- Onderwijs
- 20/01/2021
Het was een balanceeract, zei minister Ingrid van Engelshoven zelf over haar wetsvoorstel Taal & Toegankelijkheid. Daarin staat onder meer dat opleidingen alleen nog maar Engelstalig mogen zijn als dat een ‘meerwaarde’ heeft.
De senatoren van regeringspartijen VVD, CDA en D66 en van oppositiepartijen GroenLinks en PvdA trekken hun wenkbrauwen ervan op, blijkt uit hun schriftelijke vragen aan het kabinet.
Papierwinkel
De VVD vermoedt dat het wetsvoorstel tot een “ambtelijke papierwinkel” leidt. Hoe toets je in de praktijk de meerwaarde van Engelstaligheid? Kan de minister een paar “concrete voorbeelden” geven aan de hand van bestaande opleidingen? En kunnen onderwijsinstellingen alle tijd en geld die verloren gaat met zulke controles niet beter aan het onderwijs zelf besteden?

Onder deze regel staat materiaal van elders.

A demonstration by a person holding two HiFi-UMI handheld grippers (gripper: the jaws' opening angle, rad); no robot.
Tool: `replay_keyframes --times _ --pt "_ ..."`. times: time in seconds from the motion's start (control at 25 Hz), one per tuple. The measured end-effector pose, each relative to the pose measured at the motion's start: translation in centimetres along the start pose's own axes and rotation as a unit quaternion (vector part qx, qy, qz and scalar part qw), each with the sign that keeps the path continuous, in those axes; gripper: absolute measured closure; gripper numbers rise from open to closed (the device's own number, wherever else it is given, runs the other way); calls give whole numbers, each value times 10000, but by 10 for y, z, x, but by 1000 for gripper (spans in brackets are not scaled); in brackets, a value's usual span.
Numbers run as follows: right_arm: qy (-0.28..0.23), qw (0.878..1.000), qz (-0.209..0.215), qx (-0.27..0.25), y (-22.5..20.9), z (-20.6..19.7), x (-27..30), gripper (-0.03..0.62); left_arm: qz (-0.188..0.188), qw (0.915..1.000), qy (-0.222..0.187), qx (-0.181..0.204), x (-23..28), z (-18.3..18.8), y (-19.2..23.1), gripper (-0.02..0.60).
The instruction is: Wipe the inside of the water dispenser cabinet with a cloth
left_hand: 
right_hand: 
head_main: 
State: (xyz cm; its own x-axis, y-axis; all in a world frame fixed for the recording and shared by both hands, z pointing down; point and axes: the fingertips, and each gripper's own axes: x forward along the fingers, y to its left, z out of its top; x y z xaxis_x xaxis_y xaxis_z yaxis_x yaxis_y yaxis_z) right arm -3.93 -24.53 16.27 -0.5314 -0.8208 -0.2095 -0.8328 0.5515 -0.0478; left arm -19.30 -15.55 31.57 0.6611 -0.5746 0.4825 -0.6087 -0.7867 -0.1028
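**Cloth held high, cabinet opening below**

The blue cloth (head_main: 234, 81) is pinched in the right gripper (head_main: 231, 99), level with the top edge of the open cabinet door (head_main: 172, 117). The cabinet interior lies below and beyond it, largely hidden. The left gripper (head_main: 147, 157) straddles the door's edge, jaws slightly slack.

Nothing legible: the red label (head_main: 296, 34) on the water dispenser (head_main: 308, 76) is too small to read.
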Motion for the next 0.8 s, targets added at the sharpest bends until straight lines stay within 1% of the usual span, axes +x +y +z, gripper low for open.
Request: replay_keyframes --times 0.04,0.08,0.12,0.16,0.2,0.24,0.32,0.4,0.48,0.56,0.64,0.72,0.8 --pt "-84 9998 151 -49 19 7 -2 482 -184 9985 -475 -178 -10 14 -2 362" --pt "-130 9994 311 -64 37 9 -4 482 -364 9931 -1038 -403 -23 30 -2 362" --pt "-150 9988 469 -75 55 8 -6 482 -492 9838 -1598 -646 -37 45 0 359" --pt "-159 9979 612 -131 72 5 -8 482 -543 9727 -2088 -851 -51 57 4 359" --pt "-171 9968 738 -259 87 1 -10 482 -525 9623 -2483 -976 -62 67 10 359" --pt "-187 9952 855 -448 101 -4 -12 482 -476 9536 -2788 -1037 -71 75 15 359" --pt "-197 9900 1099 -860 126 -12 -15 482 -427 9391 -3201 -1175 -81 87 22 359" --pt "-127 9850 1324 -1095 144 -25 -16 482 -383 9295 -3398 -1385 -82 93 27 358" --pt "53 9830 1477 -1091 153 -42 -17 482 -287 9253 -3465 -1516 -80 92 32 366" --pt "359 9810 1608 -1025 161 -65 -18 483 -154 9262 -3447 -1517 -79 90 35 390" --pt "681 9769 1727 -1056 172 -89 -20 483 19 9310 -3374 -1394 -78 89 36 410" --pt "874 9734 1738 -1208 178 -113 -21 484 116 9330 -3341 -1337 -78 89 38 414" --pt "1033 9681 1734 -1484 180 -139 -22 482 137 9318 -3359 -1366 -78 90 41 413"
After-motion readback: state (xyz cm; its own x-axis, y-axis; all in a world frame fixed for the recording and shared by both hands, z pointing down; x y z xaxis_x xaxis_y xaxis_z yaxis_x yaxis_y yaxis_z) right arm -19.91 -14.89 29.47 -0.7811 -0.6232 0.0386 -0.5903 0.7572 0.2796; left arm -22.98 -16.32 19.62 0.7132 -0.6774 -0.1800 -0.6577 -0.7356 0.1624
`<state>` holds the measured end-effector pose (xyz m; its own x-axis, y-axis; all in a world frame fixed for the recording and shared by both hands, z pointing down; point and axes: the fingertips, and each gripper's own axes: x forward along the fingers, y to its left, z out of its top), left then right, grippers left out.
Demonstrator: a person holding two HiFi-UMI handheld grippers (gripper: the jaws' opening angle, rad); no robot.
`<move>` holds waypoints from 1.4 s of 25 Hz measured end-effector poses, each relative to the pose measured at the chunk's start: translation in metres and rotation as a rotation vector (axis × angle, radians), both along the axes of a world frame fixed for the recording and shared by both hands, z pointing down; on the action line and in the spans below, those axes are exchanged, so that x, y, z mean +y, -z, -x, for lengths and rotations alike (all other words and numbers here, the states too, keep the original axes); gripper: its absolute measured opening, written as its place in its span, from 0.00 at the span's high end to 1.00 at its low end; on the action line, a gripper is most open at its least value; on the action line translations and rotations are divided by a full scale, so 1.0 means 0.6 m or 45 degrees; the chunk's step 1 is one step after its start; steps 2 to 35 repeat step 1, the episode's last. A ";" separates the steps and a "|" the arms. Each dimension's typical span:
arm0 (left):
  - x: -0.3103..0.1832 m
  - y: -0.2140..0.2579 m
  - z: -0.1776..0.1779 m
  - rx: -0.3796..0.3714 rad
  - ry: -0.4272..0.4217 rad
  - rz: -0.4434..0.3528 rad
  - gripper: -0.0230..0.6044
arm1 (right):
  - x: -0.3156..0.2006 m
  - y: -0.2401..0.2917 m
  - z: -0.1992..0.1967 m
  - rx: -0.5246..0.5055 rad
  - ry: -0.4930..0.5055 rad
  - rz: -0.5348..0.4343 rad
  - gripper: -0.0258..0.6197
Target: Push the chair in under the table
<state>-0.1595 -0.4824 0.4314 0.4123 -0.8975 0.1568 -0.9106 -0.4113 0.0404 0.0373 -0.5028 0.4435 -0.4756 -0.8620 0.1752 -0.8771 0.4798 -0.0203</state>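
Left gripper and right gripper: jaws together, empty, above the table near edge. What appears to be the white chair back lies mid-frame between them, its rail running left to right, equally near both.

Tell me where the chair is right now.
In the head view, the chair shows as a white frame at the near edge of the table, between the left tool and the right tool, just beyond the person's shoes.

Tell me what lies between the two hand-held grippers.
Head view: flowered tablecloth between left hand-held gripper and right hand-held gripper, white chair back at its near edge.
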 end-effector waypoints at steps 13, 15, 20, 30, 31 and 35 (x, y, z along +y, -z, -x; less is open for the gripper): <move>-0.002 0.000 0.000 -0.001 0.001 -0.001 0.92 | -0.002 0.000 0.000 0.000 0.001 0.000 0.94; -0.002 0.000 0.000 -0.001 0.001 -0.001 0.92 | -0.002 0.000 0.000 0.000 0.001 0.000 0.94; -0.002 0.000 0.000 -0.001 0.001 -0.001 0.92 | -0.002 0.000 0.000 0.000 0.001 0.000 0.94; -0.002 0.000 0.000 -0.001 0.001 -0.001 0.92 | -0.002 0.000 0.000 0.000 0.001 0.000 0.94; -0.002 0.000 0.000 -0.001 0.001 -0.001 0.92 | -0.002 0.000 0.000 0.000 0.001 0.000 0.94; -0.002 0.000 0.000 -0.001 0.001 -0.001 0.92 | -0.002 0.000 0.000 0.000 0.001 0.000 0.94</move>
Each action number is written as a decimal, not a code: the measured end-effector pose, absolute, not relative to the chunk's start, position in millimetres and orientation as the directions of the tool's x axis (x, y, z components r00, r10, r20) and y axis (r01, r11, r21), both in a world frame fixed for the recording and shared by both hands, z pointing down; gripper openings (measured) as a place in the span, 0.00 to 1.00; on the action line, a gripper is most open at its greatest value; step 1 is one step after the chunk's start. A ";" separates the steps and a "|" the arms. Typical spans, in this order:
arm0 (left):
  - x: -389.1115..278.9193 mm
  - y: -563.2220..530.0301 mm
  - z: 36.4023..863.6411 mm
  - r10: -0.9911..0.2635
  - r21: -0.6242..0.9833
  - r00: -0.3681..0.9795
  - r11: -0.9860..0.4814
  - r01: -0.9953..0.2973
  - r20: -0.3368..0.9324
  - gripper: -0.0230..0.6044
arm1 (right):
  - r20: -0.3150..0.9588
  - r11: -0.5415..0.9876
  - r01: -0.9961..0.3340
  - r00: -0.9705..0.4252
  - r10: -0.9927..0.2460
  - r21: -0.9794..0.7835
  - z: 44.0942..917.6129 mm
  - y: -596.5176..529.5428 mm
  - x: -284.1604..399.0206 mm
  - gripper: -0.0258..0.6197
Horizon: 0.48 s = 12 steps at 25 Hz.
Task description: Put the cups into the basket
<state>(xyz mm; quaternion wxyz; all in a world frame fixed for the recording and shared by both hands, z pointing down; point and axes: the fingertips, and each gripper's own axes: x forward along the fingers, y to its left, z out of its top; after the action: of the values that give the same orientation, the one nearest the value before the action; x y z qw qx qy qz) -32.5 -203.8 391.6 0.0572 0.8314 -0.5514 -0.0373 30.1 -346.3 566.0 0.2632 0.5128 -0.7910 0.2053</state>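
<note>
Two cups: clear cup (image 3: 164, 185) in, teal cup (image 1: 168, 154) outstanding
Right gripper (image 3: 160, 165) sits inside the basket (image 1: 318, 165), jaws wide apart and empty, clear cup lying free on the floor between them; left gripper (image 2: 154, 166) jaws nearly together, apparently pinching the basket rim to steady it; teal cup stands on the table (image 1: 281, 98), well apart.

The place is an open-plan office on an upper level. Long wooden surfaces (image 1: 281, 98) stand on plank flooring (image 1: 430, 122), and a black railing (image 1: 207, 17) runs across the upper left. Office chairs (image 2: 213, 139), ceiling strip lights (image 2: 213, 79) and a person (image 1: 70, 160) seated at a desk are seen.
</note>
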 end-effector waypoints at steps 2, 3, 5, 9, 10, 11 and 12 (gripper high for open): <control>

Het CDA vreest eveneens voor een “papieren tijger”. De partij staat wel achter de strekking van de wet, maar die moet dan wel “consequent en heel scherp” toegepast worden. Daar hebben de christendemocraten nog niet zo veel vertrouwen in.
De wet is voortgevloeid uit de aanzwellende kritiek op internationalisering en verengelsing in met name het wetenschappelijk onderwijs. Wat doen al die buitenlandse studenten hier, vroegen critici. Blijven ze met hun talent wel in Nederland werken of gaan ze na diplomering weer naar huis? En leren studenten nog wel Nederlands op academisch niveau?
Nederlandse taallessen
Vanwege zulke kritiek staat er in het wetsvoorstel dat Engelstalige opleidingen de ‘uitdrukkingsvaardigheid’ van hun studenten in het Nederlands moeten bevorderen. Maar ook daar hebben de senatoren vragen bij.
Hoe gaat dat dan, wil bijvoorbeeld GroenLinks weten. Komen er verplichte taallessen en tentamens? Gaat dat buiten het normale curriculum om? En wat zijn de gevolgen voor de werkdruk op studenten en medewerkers?
Een nog fundamentelere vraag stelt de PvdA: gaat de regering soms ingrijpen in de eindtermen van opleidingen. Zo ja, welke rechtvaardiging heeft ze daarvoor? En zo nee, wat moeten opleidingen er dan mee?
Bedrijfsleven
De VVD vindt het überhaupt onzin dat buitenlandse studenten een mondje Nederlands moeten kunnen spreken. “Waarom zou een student die een Engelstalige opleiding in Nederland volgt de Nederlandse taal machtig moeten zijn?”, wil de partij weten. “In Nederland werken immers heel veel mensen, zeker ook in het internationale bedrijfsleven, die geen Nederlands spreken en wel goed zijn ingebed in onze samenleving.”
Binnen enkele weken zal de minister antwoord geven op alle vragen, maar intussen is ook het kabinet gevallen. Dit wetsvoorstel zou best eens ‘controversieel’ verklaard kunnen worden. Dan schuift het door tot er een nieuw kabinet zit.
Als dat gebeurt, loopt dit wetsvoorstel minimaal een jaar vertraging op. Het zou zelfs kunnen dat het wordt teruggetrokken en dat de volgende minister met een eigen voorstel komt.